**Exercise description:**
From the records below, output exactly the lines starting at the line with "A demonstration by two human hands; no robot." and ending at the line with "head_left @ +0", both of them included, but no pictures.

**Data provided:**

__________________________________________________

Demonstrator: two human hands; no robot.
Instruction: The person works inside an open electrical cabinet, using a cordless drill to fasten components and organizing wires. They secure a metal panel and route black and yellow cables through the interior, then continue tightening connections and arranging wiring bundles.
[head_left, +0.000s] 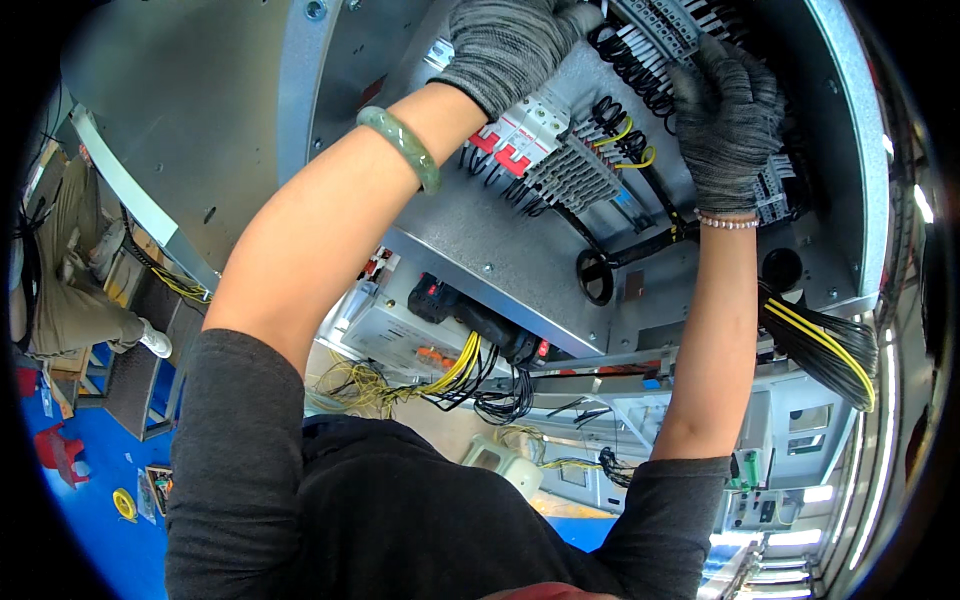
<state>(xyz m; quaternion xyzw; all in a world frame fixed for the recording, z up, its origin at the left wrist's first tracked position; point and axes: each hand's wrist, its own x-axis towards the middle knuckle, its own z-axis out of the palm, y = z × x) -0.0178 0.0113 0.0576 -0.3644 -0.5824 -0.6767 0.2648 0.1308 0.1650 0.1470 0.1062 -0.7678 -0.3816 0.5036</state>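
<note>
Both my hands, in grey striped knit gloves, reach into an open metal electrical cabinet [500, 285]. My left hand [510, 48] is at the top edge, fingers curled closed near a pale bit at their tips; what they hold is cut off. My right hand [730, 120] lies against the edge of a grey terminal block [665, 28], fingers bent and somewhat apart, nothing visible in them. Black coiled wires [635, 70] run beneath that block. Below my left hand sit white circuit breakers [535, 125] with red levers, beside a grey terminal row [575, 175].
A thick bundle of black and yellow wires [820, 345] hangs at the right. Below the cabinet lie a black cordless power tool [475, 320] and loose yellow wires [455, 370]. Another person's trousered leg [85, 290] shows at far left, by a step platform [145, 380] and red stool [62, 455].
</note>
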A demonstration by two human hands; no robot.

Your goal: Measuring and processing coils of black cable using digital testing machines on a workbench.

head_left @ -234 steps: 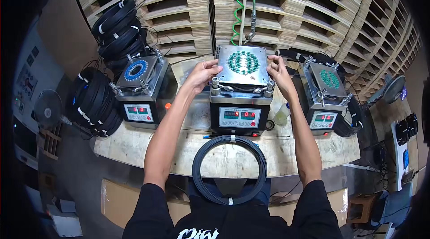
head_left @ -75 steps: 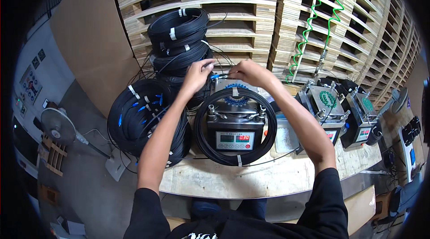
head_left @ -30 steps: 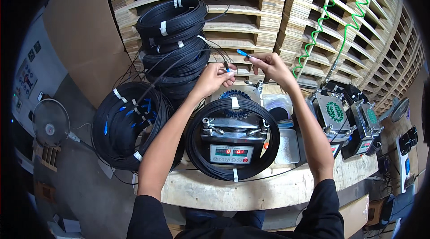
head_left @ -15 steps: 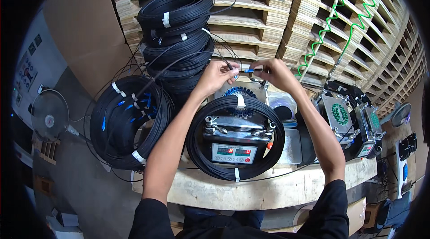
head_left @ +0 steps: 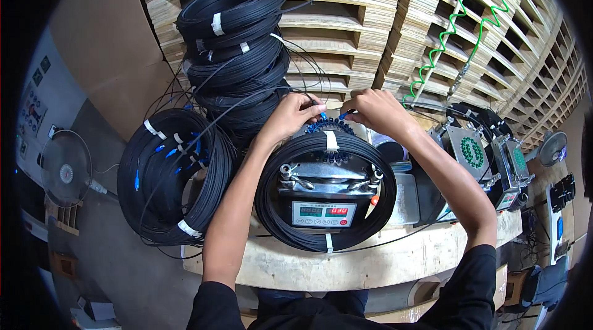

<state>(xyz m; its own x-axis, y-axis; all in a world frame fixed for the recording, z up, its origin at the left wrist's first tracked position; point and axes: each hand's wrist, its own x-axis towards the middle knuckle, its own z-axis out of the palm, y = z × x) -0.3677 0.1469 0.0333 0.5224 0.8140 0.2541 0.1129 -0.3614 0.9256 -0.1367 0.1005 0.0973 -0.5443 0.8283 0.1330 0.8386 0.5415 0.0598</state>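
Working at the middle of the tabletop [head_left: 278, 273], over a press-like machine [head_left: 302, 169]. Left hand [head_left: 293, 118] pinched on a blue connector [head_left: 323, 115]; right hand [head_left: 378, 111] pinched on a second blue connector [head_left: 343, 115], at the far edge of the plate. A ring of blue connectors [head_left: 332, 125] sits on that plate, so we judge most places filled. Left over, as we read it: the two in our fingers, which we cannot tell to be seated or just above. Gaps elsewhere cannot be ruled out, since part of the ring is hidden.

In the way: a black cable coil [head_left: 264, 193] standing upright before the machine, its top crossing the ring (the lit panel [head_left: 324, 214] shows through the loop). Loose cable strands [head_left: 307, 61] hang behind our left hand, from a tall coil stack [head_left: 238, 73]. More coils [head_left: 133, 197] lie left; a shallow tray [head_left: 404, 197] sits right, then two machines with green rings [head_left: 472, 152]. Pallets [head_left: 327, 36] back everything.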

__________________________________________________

**Solved problem:**
A demonstration by two human hands; no robot.

Your goal: Measuring and processing coils of black cable using digital testing machines on a workbench.

head_left @ -234 steps: 
head_left @ -75 steps: 
head_left @ -30 steps: 
head_left @ -15 steps: 
head_left @ +0 steps: 

What was asked for in the exercise is now done.